Hackers exploiting Vercel’s gen AI tool v0.dev that lets them quickly reproduce the design and branding of authentic login sites such as Okta and Microsoft 365, often hosting visual assets such as company logos, to create sophisticated phishing websites at scale
Cybercriminals are using Generative Artificial Intelligence (GenAI), specifically the v0.dev tool from Vercel, to create sophisticated phishing websites quickly and at scale. The tool allows attackers to quickly reproduce the design and branding of authentic login sites, often hosting visual assets such as company logos on Vercel’s infrastructure. The research revealed that attackers have used the Vercel platform to host phishing sites imitating not only Okta customers but also brands like Microsoft 365 and various cryptocurrency companies. Vercel responded by restricting access to suspect sites and working with Okta to improve reporting processes for additional phishing-related infrastructure. The report also noted the existence of several public GitHub repositories that replicate the v0.dev application, along with DIY guides enabling others to build their own generative phishing tools.

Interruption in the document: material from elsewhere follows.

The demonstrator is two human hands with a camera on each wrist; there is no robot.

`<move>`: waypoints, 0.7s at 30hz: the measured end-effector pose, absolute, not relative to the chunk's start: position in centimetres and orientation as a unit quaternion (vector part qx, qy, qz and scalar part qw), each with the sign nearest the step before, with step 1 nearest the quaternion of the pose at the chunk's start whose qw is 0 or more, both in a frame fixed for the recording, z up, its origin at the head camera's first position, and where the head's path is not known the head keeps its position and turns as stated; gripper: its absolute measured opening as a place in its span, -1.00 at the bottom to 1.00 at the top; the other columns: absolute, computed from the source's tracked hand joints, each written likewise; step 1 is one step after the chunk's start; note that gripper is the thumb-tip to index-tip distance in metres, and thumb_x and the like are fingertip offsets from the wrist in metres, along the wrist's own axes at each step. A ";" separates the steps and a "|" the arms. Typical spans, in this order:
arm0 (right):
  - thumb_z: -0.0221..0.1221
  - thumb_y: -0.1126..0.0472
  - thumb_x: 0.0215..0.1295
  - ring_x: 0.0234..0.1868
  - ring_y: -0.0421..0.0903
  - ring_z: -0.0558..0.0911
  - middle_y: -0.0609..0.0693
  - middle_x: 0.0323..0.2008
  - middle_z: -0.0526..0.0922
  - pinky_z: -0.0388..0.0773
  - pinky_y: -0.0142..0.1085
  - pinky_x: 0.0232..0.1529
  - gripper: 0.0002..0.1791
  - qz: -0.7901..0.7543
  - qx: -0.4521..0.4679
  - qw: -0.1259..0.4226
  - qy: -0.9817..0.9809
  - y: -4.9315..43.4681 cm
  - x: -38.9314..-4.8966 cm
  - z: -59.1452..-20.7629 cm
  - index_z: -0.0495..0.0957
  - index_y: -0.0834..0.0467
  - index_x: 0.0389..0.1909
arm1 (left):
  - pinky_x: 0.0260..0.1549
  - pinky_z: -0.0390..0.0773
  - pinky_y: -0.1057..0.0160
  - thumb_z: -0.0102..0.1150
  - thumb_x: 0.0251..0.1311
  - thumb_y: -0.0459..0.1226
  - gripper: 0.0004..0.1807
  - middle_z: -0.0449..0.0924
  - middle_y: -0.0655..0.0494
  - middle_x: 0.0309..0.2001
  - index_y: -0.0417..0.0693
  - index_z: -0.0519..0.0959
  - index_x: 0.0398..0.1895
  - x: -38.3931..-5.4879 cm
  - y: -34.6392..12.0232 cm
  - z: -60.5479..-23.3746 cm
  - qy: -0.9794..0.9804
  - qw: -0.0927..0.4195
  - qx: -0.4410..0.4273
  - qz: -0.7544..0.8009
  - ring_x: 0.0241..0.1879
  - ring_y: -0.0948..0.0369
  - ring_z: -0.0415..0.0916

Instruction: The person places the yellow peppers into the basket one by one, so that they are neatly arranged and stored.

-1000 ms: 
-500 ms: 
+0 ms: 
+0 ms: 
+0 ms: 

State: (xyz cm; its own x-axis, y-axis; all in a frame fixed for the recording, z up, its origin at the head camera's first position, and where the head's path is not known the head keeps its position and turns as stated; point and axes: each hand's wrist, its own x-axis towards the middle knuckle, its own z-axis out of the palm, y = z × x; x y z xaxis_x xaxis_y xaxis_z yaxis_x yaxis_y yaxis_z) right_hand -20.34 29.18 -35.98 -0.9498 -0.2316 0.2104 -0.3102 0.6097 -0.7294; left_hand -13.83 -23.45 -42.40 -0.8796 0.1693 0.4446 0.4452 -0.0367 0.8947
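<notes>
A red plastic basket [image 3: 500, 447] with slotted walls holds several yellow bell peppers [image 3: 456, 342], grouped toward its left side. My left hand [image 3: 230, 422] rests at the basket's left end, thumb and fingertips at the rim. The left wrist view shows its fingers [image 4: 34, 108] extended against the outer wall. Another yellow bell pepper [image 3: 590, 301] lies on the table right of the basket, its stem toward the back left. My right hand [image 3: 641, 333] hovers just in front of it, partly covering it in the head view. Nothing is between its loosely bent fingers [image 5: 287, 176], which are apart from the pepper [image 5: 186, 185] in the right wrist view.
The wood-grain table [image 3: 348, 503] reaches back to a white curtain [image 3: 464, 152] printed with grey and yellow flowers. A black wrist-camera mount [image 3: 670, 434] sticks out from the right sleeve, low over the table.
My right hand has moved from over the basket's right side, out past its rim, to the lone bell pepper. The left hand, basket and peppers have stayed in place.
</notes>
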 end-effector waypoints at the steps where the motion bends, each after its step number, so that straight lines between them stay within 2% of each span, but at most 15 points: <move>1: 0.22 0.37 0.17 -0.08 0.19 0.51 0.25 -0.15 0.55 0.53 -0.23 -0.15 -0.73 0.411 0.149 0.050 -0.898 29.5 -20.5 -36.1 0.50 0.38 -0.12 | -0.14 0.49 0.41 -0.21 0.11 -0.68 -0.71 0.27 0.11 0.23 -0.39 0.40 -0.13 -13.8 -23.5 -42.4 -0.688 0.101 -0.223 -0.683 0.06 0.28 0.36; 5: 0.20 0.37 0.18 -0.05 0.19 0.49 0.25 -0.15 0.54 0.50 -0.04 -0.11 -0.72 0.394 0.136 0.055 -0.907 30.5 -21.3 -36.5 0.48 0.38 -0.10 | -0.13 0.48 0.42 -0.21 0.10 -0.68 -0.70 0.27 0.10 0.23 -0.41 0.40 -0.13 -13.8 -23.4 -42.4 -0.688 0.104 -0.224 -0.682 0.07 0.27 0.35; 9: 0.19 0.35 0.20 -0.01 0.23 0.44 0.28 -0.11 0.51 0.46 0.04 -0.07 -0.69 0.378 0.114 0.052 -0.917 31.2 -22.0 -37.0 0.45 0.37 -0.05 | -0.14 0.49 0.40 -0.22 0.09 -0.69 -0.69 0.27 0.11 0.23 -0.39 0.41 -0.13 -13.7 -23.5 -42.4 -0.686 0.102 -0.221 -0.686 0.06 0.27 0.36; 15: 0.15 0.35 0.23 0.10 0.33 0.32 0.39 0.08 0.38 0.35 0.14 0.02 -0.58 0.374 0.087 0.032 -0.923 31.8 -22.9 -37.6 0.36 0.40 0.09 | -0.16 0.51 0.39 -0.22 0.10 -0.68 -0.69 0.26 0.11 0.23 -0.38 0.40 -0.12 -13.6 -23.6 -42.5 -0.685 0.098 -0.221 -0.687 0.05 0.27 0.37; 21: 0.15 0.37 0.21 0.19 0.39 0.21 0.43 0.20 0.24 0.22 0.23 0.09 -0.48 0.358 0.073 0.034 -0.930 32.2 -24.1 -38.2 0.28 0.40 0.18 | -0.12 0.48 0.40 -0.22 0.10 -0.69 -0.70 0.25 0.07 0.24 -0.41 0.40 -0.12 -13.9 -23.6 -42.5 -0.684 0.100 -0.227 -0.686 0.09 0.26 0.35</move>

Okta Threat Intelligence highlighted that traditional indicators of poor quality or imperfect design are insufficient for deterrence. To address these risks, Okta Threat Intelligence recommends enforcing phishing-resistant authentication policies, prioritizing the deactivation of less secure factors, restricting access to trusted devices, requiring secondary authentication if anomalous user behavior is detected, and updating security awareness training to account for AI-driven threats.